Aim of the exercise
All lines of the material must be output verbatim.
━━━ Raw data
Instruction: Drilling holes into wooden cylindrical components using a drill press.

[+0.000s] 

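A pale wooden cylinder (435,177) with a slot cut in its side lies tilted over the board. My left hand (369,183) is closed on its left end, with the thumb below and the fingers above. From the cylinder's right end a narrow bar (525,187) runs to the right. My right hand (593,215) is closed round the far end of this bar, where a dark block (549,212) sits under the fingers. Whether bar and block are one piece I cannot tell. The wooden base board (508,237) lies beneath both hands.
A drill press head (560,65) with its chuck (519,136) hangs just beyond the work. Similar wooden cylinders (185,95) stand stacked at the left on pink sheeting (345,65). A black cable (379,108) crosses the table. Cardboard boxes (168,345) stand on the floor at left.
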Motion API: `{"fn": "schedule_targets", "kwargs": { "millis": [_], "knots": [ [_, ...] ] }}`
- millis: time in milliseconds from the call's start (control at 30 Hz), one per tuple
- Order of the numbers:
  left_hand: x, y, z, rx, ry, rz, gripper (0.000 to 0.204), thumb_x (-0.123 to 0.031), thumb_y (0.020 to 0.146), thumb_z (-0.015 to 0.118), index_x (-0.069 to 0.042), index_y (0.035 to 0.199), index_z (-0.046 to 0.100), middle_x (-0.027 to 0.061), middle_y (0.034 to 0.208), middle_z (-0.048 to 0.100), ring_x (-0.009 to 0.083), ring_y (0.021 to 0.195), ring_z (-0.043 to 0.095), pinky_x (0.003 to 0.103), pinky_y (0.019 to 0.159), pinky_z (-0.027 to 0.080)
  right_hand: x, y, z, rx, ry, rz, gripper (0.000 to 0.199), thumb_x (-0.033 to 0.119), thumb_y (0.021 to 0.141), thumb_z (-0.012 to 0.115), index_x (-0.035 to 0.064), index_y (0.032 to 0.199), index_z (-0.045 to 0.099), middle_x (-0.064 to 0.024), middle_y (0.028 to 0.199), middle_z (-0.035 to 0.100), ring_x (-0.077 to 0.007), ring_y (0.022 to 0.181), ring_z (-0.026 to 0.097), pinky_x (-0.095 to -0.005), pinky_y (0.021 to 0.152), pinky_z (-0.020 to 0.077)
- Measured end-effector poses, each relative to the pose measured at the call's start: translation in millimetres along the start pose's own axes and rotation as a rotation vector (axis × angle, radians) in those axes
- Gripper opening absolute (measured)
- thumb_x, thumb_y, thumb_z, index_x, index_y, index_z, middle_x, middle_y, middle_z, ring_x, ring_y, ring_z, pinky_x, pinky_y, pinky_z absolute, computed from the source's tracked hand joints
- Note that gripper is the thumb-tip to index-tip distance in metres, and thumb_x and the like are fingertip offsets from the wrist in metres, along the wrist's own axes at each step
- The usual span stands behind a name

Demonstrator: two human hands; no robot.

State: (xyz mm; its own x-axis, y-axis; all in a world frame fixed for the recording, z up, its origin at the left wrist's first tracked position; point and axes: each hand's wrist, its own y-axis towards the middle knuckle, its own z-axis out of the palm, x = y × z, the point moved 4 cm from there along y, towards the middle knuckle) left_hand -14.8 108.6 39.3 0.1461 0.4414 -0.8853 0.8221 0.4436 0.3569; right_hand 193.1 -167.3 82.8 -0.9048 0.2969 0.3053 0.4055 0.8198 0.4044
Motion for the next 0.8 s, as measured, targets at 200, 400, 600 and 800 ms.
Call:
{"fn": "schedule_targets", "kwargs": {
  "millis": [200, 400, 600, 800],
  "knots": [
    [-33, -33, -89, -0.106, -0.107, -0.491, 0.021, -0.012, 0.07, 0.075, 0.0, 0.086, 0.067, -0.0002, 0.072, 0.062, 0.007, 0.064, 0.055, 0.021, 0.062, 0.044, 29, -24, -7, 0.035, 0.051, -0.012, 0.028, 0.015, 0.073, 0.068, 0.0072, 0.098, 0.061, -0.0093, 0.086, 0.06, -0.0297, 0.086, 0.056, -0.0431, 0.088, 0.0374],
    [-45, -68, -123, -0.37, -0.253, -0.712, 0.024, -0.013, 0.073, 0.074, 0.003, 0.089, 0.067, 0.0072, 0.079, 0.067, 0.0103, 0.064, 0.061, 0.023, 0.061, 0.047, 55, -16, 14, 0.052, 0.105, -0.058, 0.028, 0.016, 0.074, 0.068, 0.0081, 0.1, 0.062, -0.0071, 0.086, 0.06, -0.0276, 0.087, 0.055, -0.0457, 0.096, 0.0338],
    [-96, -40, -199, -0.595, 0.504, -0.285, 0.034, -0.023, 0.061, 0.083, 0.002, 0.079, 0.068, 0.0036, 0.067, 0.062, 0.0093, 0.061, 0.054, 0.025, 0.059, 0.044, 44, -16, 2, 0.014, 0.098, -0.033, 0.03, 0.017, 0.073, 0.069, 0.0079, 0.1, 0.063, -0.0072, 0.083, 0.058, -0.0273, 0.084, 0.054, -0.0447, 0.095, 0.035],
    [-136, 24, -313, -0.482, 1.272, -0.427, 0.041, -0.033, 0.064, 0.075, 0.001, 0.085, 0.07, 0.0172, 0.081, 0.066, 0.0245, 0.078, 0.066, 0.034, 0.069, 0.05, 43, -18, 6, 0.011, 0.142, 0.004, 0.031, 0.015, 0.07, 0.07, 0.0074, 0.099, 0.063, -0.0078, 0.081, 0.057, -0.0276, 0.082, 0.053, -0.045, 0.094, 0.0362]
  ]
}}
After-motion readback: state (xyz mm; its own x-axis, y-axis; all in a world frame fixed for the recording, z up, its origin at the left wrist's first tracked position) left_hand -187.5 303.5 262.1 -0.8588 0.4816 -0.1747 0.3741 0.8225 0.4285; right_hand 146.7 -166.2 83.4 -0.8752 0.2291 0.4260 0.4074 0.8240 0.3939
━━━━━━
Output of the task
Instruction: Drilling holes into wooden cylindrical components using a drill press.

[+0.000s] 

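A pale wooden cylinder (435,177) with a slot cut in its side lies tilted over the board. My left hand (369,183) is closed on its left end, with the thumb below and the fingers above. From the cylinder's right end a narrow bar (525,187) runs to the right. My right hand (593,215) is closed round the far end of this bar, where a dark block (549,212) sits under the fingers. Whether bar and block are one piece I cannot tell. The wooden base board (508,237) lies beneath both hands.
A drill press head (560,65) with its chuck (519,136) hangs just beyond the work. Similar wooden cylinders (185,95) stand stacked at the left on pink sheeting (345,65). A black cable (379,108) crosses the table. Cardboard boxes (168,345) stand on the floor at left.
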Motion API: `{"fn": "schedule_targets", "kwargs": { "millis": [_], "knots": [ [_, ...] ] }}`
- millis: time in milliseconds from the call's start (control at 30 Hz), one per tuple
- Order of the numbers:
  left_hand: x, y, z, rx, ry, rz, gripper (0.000 to 0.204), thumb_x (-0.123 to 0.031), thumb_y (0.020 to 0.146), thumb_z (-0.015 to 0.118), index_x (-0.069 to 0.042), index_y (0.035 to 0.199), index_z (-0.046 to 0.100), middle_x (-0.027 to 0.061), middle_y (0.034 to 0.208), middle_z (-0.048 to 0.100), ring_x (-0.009 to 0.083), ring_y (0.021 to 0.195), ring_z (-0.043 to 0.095), pinky_x (0.003 to 0.103), pinky_y (0.019 to 0.159), pinky_z (-0.027 to 0.080)
  right_hand: x, y, z, rx, ry, rz, gripper (0.000 to 0.199), thumb_x (-0.033 to 0.119), thumb_y (0.021 to 0.141), thumb_z (-0.012 to 0.115), index_x (-0.035 to 0.064), index_y (0.032 to 0.199), index_z (-0.045 to 0.099), middle_x (-0.064 to 0.024), middle_y (0.028 to 0.199), middle_z (-0.035 to 0.100), ring_x (-0.077 to 0.007), ring_y (0.022 to 0.181), ring_z (-0.026 to 0.097), pinky_x (-0.095 to -0.005), pinky_y (0.021 to 0.152), pinky_z (-0.020 to 0.077)
- Measured end-effector poses, each relative to the pose measured at the call's start: translation in millimetres along the start pose's own axes and rotation as a rotation vector (axis × angle, radians) in those axes
- Gripper opening absolute (measured)
- thumb_x, thumb_y, thumb_z, index_x, index_y, index_z, middle_x, middle_y, middle_z, ring_x, ring_y, ring_z, pinky_x, pinky_y, pinky_z absolute, computed from the source's tracked hand joints
- Note that gripper is the thumb-tip to index-tip distance in metres, and thumb_x and the like are fingertip offsets from the wrist in metres, along the wrist's own axes at each step
- The usual span stands behind a name

Demonstrator: two human hands; no robot.

State: (xyz mm; its own x-axis, y-axis; all in a world frame fixed for the recording, z up, its origin at the left wrist's first tracked position; point and axes: each hand's wrist, its own y-axis towards the middle knuckle, its own z-axis out of the palm, x = y × z, the point moved 4 cm from there along y, towards the middle knuckle) left_hand -14.8 108.6 39.3 0.1461 0.4414 -0.8853 0.8221 0.4436 0.3569; right_hand 193.1 -167.3 82.8 -0.9048 0.2969 0.3053 0.4055 0.8198 0.4044
Motion for the next 0.8 s, as measured, targets at 200, 400, 600 and 800 ms.
Call:
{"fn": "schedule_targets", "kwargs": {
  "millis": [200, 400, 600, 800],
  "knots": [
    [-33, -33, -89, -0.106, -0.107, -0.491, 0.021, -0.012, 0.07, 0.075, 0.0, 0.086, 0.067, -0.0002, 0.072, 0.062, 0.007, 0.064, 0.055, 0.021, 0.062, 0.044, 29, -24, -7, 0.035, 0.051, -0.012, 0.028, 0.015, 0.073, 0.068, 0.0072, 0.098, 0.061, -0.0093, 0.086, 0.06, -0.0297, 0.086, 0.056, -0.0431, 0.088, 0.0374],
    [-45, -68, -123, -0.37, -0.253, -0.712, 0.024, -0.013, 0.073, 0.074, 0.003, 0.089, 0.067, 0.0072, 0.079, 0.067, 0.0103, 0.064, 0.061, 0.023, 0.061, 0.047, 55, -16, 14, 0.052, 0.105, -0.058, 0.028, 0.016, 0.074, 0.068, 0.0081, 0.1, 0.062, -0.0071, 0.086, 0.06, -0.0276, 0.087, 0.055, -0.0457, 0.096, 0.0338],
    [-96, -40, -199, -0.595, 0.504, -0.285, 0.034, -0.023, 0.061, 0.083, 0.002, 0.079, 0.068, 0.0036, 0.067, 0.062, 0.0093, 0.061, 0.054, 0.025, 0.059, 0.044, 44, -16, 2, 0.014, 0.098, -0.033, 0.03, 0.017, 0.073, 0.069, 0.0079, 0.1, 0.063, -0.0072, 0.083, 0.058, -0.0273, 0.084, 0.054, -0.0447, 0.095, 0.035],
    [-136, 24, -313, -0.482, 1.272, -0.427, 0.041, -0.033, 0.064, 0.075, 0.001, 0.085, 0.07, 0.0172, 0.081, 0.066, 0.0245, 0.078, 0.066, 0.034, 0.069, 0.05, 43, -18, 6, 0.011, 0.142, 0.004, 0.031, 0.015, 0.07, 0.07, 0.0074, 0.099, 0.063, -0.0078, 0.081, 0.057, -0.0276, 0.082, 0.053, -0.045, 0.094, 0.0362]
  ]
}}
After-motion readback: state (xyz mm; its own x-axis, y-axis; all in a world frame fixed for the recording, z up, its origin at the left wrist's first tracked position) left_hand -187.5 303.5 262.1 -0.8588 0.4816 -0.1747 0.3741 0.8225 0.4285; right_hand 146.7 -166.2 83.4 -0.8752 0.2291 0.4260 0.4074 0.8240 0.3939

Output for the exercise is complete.